Stored entries

+++

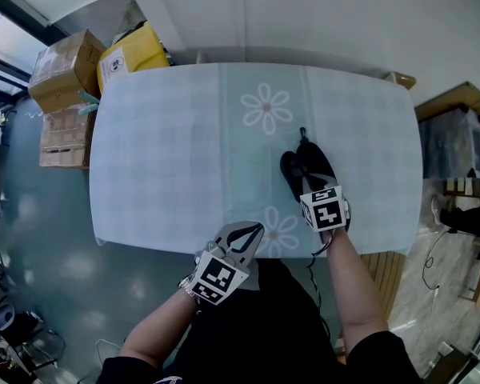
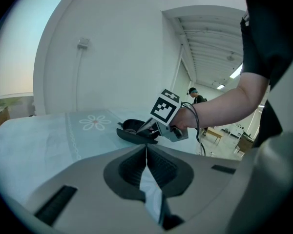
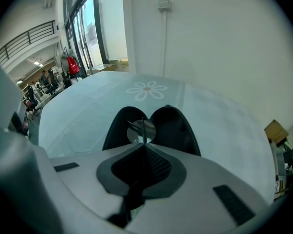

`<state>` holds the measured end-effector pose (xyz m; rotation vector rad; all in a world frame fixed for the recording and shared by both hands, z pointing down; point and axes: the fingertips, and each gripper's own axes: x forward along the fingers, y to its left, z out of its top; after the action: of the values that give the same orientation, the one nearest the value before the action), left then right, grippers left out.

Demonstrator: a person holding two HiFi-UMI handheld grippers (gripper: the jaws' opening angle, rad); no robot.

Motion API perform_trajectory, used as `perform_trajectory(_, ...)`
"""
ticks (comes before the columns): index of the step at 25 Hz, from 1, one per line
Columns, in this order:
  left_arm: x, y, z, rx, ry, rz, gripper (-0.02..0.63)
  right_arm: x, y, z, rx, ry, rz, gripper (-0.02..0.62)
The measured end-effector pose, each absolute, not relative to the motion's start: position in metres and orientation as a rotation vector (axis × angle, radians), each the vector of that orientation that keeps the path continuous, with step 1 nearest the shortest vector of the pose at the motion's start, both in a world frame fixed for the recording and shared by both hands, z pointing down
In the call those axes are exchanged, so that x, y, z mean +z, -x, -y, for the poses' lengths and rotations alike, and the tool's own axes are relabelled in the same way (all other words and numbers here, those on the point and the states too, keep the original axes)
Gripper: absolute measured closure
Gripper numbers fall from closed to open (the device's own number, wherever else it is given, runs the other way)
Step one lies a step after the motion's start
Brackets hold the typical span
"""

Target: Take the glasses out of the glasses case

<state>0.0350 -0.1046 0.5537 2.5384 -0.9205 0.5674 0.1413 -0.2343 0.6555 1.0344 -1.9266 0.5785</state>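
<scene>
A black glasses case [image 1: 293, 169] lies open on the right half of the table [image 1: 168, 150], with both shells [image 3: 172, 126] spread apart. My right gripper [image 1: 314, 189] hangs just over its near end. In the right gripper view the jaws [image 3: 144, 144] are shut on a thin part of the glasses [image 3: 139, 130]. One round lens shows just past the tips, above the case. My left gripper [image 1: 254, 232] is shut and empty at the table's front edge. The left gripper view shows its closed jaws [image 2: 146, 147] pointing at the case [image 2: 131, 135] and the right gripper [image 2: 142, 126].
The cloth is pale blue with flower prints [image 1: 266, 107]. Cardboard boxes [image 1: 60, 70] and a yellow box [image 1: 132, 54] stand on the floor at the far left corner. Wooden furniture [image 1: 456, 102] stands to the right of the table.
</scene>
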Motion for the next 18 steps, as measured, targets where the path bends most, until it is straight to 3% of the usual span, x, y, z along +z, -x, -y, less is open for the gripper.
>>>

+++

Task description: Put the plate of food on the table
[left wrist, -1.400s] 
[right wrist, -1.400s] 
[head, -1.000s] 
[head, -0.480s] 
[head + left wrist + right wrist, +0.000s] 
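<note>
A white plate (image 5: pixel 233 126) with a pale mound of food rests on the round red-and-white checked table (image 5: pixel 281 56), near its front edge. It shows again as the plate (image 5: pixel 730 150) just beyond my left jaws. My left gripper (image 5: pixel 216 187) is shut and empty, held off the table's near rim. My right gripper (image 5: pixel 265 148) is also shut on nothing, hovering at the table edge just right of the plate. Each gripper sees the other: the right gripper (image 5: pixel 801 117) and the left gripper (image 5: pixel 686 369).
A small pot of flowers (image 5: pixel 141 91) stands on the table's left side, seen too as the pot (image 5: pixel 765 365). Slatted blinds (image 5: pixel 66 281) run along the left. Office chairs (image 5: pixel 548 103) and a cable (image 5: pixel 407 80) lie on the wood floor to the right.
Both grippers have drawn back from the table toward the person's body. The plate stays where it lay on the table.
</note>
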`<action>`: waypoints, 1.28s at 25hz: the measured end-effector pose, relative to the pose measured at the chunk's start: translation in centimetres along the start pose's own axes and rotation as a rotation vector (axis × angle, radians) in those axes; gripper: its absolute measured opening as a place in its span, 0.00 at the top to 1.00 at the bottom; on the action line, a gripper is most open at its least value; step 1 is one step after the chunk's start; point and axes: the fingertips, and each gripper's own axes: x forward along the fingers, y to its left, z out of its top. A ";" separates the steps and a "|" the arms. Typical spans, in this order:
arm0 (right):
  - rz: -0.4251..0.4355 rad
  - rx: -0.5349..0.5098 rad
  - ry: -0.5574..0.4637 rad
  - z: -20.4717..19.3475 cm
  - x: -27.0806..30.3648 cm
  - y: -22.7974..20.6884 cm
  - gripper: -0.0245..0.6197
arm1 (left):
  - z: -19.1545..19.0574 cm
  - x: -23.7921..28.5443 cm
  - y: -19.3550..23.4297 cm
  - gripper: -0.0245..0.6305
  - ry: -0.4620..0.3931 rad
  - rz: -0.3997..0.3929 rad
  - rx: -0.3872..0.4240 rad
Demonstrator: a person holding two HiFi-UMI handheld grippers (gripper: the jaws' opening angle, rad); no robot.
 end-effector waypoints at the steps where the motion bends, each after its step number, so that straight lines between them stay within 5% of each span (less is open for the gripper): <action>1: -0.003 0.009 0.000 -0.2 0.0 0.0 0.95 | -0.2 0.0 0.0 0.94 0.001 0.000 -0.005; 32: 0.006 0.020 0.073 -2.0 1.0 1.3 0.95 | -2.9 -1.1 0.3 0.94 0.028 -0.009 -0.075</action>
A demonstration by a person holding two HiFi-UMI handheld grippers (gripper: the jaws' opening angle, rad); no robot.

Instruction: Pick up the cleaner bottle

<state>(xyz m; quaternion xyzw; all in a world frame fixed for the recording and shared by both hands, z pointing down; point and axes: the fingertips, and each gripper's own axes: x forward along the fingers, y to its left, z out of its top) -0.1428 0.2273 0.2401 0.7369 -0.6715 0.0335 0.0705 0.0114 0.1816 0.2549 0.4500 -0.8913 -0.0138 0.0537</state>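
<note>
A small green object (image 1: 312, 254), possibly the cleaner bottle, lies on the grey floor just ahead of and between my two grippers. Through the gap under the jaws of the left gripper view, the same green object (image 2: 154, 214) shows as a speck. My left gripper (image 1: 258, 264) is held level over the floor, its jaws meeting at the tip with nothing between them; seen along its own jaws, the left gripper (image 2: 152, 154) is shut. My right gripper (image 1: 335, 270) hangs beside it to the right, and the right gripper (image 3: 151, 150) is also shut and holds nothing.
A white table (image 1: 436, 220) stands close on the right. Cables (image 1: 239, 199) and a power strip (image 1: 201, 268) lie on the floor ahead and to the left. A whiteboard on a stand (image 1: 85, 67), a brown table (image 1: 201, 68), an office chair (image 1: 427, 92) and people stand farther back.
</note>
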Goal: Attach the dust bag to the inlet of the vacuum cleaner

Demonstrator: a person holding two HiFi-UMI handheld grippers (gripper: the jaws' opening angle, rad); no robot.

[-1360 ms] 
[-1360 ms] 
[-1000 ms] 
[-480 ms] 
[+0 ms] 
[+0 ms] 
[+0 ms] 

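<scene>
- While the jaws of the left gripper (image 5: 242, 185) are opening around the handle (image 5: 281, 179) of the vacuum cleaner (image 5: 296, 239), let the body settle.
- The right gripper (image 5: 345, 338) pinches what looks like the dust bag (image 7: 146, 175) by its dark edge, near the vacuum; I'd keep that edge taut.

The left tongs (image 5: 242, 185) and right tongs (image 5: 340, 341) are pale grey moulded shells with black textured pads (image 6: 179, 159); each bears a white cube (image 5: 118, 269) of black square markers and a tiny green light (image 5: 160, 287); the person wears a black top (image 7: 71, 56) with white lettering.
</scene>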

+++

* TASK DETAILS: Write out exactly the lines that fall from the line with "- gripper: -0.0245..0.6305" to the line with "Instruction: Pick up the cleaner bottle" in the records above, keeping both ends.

* WRITTEN REPLY:
  - gripper: -0.0245..0.6305
  - ry: -0.4620..0.3931 rad
  - rz: -0.3997..0.3929 rad
  - rx: -0.3872..0.4240 rad
Demonstrator: a person holding two HiFi-UMI handheld grippers (gripper: the jaws' opening angle, rad); no robot.
 end-effector waypoints at the steps where the motion bends, each after its step number, so that straight lines between them stay within 5% of each span (less is open for the gripper): <action>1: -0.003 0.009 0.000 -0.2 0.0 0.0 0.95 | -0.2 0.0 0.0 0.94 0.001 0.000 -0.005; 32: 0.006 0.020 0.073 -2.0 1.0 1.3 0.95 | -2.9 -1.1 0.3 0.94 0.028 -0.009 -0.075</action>
A demonstration by a person holding two HiFi-UMI handheld grippers (gripper: the jaws' opening angle, rad); no robot.

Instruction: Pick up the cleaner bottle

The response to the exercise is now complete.